-----Roger Bivand <[EMAIL PROTECTED]> wrote: -----
On Wed, 18 Oct 2006 [EMAIL PROTECTED] wrote:
> I have a 1000 x 1000 grid of categorical values (nine of these) and want
> to compute and plot a correlogram. Function cell2nb() will take a while
> it appears but if that succeeds then can methods of sp.correlogram() be
> used on categorical data? What are "style" options in sp.correlogram()?
>
Sorry, could you say how a correlogram might be constructed for
categorical values (eg. land cover)? Wouldn't join counts be a more
natural choice? joincoint.multi() in spdep has a Jtot value of total
different category joins, so using that with different lags of a cell2nb()
neighbour list might work. However, the 1M cell grid is pretty large for
cell2nb(), using dnearneigh() on cell centres may be faster and scale
better, (and other possibilities should exist) and nblag() will be
definitely sub-optimal in this setting. For join counts, the "B" weights
style is the obvious one to chose. Note that joincoint.multi() is not
coded in C.
This would need trying on a small subset and scaling up - I think that
alternative routes to constructing the lagged neighbour lists would be
preferable.
Roger
I wrote a short function to compute proportion agreement between classes at different lags, R code below. Because it's a brute force O(n^2) algorithm, it takes way too long in R for datasets with more than some 10's of points. So I wrote a C version that took about 20 hours for 1M points on a 2GHz linux computer.
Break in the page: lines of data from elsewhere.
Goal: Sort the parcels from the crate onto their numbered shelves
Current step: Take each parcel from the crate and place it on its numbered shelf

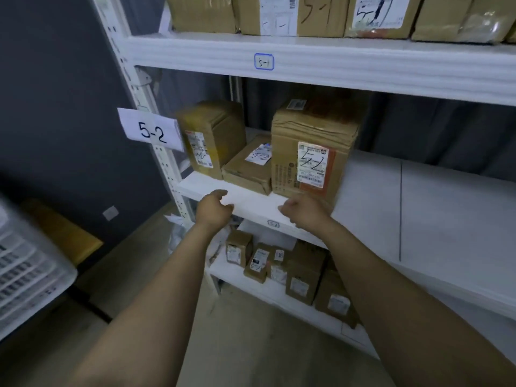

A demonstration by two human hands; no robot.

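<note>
Left hand [213, 209] and right hand [305, 213] hover at the shelf's [377, 191] near edge, fingers [220, 195] loosely curled, empty. Big box [312, 152] sits just behind.

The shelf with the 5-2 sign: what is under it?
Under the 5-2 shelf a lower shelf holds several small brown parcels with white labels. The right forearm covers anything farther right; the board above hides the back.

Parcel stockroom, numbered shelves [321, 65], labelled boxes [312, 152]
</note>
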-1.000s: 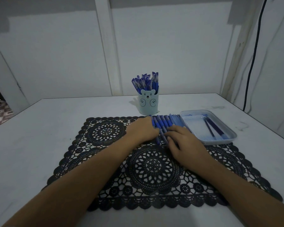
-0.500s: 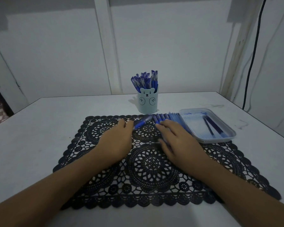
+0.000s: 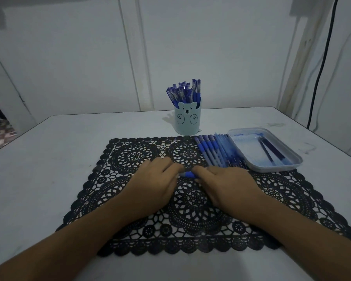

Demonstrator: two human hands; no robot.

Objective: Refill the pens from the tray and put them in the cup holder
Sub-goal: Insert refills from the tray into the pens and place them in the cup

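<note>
Two hands are meeting over the middle of the black lace mat [image 3: 193, 201], and one blue pen [image 3: 187, 174] is lying crosswise between them. The left hand [image 3: 156, 179] is taking one end and the right hand [image 3: 227, 185] the other. The fingers [image 3: 203, 170] of each are curling narrowly round the pen, a grip that I judge suits twisting the barrel open for a refill (the joint itself is hidden under the hands). Whether the pen is touching the mat or hanging just above it, I cannot tell.

Only a short stretch of it is showing: a bright blue section with a paler piece toward the left hand.

From the hands, the row of pens [image 3: 217, 151] is lying at one o'clock, side by side against the tray [image 3: 272, 169], probably queued within easy reach. The tray is sitting at two o'clock, holding a few dark refills [image 3: 271, 152]. At twelve o'clock the cup holder [image 3: 187, 122] is standing on the bench [image 3: 69, 149] just past the mat, already crowded with upright pens.
</note>
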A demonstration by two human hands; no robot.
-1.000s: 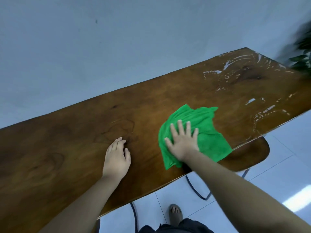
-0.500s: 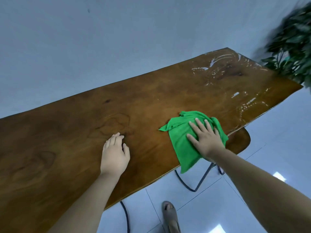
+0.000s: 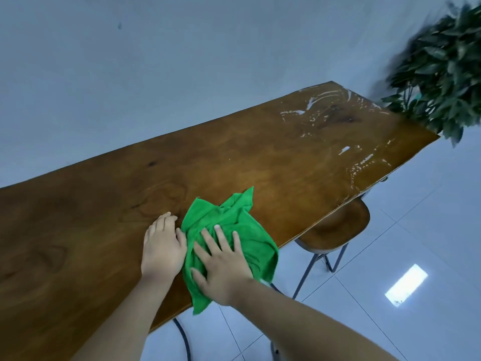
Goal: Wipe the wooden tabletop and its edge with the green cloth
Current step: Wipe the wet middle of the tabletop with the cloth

Subsampling from the 1000x1000 image reduced time considerably, naturally.
I haven't looked at Cliff and Ord or other texts on these kinds of statistics for a long time and I don't know whether this simple proportion agreement measure is closely related to a multinomial joincount or not. And so I don't know what the test for non-randomness is or what a variance measure is, etc. It does seem to portray the spatial pattern in agreement though.
isotaxogram <- function (pts, nlags=10, maxdist)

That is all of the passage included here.